Page:Mirbeau - L’Abbé Jules, éd. 22, Ollendorff.djvu/171

Le texte de cette page a été corrigé et est conforme au fac-similé.

de Marie, à l’accueil flatteur qu’il recevait dans le monde ; il se rappelait la foule charmée, domptée par sa parole… puis une question se dressait, grosse de perplexités : « Non… pas à Viantais !… Mais où ?… Nulle part, je n’ai d’amis ! » À se savoir si seul, son cœur s’enflait, trop plein de tristesses… Et il revenait au grand vicaire ; il l’injuriait : « Canaille ! ah ! la sale canaille ! »… Brusquement avec un soupir : « Ce pauvre bougre d’évêque !… eh bien ! il va être heureux, avec une sale canaille comme ça ». Presque content : « Est-ce curieux que je ne puisse rien dire, ni rien faire, sans qu’une catastrophe ne s’ensuive… C’est vrai pourtant… je souffle dans un chalumeau, et c’est les trompettes de Jéricho qui résonnent !… Je n’ai qu’à cracher dans cette rivière, et je suis sûr qu’elle va déborder ! »

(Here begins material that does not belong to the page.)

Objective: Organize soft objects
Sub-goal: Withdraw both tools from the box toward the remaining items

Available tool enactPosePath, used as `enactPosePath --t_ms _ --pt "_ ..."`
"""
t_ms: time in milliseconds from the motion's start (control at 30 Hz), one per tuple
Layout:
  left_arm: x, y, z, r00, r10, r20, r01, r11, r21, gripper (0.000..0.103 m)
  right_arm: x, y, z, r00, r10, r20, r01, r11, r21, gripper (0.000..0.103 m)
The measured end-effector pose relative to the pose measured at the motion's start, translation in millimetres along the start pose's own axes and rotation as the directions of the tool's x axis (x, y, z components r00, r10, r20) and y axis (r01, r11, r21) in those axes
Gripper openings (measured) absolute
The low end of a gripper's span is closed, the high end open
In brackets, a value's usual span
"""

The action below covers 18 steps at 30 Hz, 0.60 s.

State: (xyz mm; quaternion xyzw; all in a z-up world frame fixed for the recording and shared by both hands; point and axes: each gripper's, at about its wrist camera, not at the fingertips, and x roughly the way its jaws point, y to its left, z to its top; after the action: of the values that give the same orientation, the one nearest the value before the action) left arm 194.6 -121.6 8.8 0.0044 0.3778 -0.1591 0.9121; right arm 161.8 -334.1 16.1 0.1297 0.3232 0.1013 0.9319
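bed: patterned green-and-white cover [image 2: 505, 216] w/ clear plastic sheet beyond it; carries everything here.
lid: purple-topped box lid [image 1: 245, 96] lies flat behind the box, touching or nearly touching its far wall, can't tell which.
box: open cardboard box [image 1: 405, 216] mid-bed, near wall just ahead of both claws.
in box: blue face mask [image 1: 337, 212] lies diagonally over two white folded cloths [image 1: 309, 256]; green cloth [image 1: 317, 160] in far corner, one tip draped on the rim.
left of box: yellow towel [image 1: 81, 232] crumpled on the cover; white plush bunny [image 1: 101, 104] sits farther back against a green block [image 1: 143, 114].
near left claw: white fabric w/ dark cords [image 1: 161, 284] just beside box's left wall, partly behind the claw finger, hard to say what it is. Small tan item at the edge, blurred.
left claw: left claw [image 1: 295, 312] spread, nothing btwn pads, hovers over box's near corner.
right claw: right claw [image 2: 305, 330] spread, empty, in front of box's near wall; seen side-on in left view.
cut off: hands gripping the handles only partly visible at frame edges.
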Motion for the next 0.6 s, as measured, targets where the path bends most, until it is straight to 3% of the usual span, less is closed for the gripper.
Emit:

De l’endroit où il était placé, par une échappée entre les peupliers de la vallée, il aperçut un coin de la ville, des maisons grimpant les unes sur les autres, un fouillis d’ombres bleues et de taches claires, barré de fumées rousses, enveloppé de la brume légère du soir qui commençait. Il chercha des yeux le palais épiscopal, la terrasse où il ne rôderait plus, aux heures du crépuscule. Un énorme bouquet d’aulnes les masquait. Mais la tour de la cathédrale dominait la ville, plantait dans le ciel, couleur de pâle violette, sa masse carrée et toute sombre. Cette vision du pays qu’il allait quitter, chassé comme un mauvais serviteur, l’attendrit et le révolta, tout ensemble. Moitié pleurant, moitié bougonnant, il abandonna son saule.